The checkerboard: A 140-year sales job

David Larson finds himself with a job that's bedeviled folks in the real estate business for nearly 140 years finding buyers for thousands of acres of Nevada land whose sale was intended to partially finance construction of the first transcontinental railroad.

Larson, a longtime real estate broker in Reno, is looking for buyers for about 480,000 acres in parcels that stretch from Wells near the eastern border of Nevada to Wadsworth, a couple of miles west of Fernley.

The property it's in 913 separate parcels ranges from potential industrial and residential properties near the booming mining communities of Winnemucca, Battle Mountain and Carlin to remote square miles of land far distant from the nearest roads.

All told, it amounts to about 12 percent of all the privately owned land in Nevada.

That's not to mention about 1 million acres of mineral rights within 20 miles north and south of Interstate 80, the Main Street of Nevada's gold- and silver-mining industry. Those properties are overseen by New Nevada Resources, a sister company.

Larson, brought on by New Nevada Lands President Don Pattalock to market the widespread land holdings about six months ago, at times feels overwhelmed by the sheer size of the job.

"There's more land than you could see in a year," he says. "Your mind gets fogged pretty quickly."

Instead, he took an old-fashioned approach: He unfolded a 42-by-30-inch paper map of the properties across a conference table at his office at Thomas Clark Real Estate, took out an orange crayon and began drawing circles around groups of properties that might have similar markets.

Recently announced plans by Tico Construction of Reno for a residential and retail development near Carlin, for instance, might draw similar interest to four or five square miles of land that New Nevada Lands owns near the Elko County community.

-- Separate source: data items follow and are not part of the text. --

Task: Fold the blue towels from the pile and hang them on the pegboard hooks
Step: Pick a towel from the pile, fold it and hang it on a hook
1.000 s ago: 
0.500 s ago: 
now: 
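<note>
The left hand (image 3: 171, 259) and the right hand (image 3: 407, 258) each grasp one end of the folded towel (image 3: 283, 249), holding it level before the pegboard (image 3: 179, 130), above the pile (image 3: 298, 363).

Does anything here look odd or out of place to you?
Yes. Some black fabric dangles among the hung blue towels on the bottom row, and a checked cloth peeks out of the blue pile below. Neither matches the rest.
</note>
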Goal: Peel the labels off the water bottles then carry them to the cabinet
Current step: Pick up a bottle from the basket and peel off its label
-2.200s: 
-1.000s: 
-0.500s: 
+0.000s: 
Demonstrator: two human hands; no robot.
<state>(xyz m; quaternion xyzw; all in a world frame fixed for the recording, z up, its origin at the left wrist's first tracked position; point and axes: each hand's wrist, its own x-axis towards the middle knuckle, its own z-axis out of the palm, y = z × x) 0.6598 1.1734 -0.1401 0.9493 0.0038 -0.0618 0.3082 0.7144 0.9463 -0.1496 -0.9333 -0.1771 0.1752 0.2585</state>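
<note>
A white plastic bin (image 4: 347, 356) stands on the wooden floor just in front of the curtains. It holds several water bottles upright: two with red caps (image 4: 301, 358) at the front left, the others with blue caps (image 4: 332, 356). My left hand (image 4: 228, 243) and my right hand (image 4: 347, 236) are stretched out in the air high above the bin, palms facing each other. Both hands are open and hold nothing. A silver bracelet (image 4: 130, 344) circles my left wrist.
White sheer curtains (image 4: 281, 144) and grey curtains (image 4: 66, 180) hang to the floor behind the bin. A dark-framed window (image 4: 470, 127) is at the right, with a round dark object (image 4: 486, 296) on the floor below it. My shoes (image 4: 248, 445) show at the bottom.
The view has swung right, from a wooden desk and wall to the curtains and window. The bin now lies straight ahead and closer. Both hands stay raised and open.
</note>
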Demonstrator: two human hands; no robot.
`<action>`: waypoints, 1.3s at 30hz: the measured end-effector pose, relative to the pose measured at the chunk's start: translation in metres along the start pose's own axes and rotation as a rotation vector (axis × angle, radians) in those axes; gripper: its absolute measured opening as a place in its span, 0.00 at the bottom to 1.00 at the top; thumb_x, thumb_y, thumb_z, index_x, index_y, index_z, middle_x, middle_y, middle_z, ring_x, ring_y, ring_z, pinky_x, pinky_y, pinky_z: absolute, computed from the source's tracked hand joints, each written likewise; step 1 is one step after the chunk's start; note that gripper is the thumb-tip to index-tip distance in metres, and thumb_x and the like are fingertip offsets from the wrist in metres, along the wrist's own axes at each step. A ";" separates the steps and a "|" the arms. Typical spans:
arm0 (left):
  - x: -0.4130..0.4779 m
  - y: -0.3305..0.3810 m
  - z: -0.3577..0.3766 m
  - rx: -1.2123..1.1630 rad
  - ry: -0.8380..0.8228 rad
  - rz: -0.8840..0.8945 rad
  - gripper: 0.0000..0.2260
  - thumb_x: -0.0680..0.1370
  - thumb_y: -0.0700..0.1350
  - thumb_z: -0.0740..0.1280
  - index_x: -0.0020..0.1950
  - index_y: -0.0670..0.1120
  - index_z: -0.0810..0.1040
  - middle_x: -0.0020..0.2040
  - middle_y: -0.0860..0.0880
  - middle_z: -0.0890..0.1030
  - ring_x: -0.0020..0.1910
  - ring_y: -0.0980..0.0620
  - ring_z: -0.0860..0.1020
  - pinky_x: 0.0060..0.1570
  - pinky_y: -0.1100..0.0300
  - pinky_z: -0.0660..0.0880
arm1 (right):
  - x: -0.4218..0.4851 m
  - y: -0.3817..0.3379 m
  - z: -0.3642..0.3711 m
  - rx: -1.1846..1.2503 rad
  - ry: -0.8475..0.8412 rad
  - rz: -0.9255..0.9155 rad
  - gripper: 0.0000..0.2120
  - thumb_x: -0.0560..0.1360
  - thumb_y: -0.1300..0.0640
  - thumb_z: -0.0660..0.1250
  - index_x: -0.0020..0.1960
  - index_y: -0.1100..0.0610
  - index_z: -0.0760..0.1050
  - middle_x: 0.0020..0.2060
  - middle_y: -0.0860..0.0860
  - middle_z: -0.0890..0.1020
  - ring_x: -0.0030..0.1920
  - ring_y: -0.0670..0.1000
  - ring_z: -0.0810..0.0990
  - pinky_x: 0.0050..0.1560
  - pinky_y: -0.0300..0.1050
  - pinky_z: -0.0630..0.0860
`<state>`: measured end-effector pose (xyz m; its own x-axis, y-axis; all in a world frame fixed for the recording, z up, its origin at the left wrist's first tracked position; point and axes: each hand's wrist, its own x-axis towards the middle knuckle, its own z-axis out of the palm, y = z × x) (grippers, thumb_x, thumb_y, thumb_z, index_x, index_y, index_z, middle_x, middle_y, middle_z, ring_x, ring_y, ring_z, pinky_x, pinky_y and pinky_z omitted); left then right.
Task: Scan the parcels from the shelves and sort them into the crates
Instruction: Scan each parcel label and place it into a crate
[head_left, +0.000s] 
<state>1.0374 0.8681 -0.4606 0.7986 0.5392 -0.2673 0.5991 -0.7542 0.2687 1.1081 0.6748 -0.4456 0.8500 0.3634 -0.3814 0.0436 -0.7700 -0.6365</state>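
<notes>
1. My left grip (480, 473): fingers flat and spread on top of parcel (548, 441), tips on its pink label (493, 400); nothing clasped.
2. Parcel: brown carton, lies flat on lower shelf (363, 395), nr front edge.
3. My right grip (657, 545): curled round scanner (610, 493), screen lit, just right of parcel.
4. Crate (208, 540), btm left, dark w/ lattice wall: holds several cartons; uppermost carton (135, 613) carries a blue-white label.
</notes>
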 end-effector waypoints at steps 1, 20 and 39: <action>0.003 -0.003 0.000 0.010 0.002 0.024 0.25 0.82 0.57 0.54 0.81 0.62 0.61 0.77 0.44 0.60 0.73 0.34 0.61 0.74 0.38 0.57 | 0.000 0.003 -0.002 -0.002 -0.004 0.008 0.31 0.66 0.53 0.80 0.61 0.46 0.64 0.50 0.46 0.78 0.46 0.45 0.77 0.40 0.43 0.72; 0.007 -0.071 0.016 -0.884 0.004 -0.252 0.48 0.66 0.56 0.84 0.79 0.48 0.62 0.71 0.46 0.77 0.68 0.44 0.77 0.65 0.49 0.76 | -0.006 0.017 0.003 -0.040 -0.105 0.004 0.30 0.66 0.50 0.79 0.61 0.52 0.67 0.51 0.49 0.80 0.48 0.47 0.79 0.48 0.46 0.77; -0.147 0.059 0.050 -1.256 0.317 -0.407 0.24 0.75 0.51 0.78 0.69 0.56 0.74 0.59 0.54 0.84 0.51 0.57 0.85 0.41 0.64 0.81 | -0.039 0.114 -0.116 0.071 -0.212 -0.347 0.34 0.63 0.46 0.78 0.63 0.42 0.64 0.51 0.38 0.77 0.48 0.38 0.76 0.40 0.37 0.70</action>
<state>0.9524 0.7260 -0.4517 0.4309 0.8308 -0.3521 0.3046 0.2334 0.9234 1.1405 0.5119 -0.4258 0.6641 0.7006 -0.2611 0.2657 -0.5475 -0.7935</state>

Land along Interstate 80 might be developed for trucking centers, recreational vehicle parks or hotels.

Larson has been talking with the mining companies of northeast Nevada about their needs and finding parcels that might solve their problems.

And those dozens of square miles of land in the nearly trackless mountains west of Winnemucca or southeast of Lovelock?

"Some of this land is absolutely stunning," says Larson. He pauses a second. "But very difficult to get to."

Still, Larson and executives at New Nevada Lands find themselves in the role of an oil painter who is handed the largest blank canvas he ever could imagine.

"This land to me is totally fascinating," says Larson. "The more I look at it, the more opportunities I see."

New Nevada Lands is only the latest in a long line of owners who've looked to create opportunity out of the land.

The company, controlled by Florida's Conduit LLC, bought the property from Pico Holdings Inc. of La Jolla, Calif., in late 2011, paying about $31 million.

Pattalock had worked for Pico Holdings before he was named as president of New Nevada Lands. Pico had owned the land for 15 years, and had sold off several large parcels.

But the land's history extends to the era of Abraham Lincoln, when Congress authorized a land grant to help the Central Pacific Railroad finance construction of the railroad that linked the West Coast to the rest of the nation.

The railroad was granted alternate square miles of land 20 miles either side of the tracks. The thought: The Central Pacific would sell the land to settlers, raising cash to pay off the debt it incurred while building the railroad and creating a market of railroad-using farmers and ranchers in the meantime.

It was a great idea in the Midwest. Not so much so in arid Nevada, where the land that Larson is trying to market these days has been handed from one railroad company to another, and one investment group to another, since the paperwork allowing its sale was completed in 1876.

Initially, the checkerboard pattern of land granted to the Central Pacific and its successor, the Southern Pacific Railroad, totaled nearly 5.1 million acres in Nevada, says historian Robert E. Stewart of Carson City, who has conducted extensive research into the history of federal and state land business in Nevada.